┌────────

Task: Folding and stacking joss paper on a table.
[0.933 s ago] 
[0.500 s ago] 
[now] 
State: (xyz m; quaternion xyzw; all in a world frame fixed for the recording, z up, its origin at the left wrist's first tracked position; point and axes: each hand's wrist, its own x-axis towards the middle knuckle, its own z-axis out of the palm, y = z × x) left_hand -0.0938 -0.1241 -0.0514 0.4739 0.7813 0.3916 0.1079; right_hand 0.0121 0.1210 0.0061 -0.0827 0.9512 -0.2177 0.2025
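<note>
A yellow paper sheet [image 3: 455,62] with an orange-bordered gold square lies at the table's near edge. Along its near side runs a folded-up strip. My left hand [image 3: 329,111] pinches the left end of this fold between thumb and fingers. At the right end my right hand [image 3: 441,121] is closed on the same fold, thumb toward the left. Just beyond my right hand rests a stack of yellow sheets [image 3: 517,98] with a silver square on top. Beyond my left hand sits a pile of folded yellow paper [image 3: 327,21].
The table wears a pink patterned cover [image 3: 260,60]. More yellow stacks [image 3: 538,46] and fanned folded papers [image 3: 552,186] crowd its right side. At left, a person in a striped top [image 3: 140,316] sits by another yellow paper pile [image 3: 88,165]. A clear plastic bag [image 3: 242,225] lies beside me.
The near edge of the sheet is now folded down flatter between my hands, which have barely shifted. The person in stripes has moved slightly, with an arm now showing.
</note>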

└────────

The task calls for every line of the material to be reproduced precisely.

> [Answer to the exercise]:
Task: Folding and stacking joss paper on a table.
[0.933 s ago] 
[0.500 s ago] 
[now] 
State: (xyz m; quaternion xyzw; all in a world frame fixed for the recording, z up, its origin at the left wrist's first tracked position; point and axes: each hand's wrist, its own x-axis towards the middle knuckle, its own z-axis out of the palm, y = z × x) left_hand -0.0938 -0.1241 -0.0514 0.4739 0.7813 0.3916 0.1079; right_hand 0.0121 0.1210 0.0061 -0.0827 0.9512 -0.2177 0.2025
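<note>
A yellow paper sheet [image 3: 455,62] with an orange-bordered gold square lies at the table's near edge. Along its near side runs a folded-up strip. My left hand [image 3: 329,111] pinches the left end of this fold between thumb and fingers. At the right end my right hand [image 3: 441,121] is closed on the same fold, thumb toward the left. Just beyond my right hand rests a stack of yellow sheets [image 3: 517,98] with a silver square on top. Beyond my left hand sits a pile of folded yellow paper [image 3: 327,21].
The table wears a pink patterned cover [image 3: 260,60]. More yellow stacks [image 3: 538,46] and fanned folded papers [image 3: 552,186] crowd its right side. At left, a person in a striped top [image 3: 140,316] sits by another yellow paper pile [image 3: 88,165]. A clear plastic bag [image 3: 242,225] lies beside me.
The near edge of the sheet is now folded down flatter between my hands, which have barely shifted. The person in stripes has moved slightly, with an arm now showing.
</note>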

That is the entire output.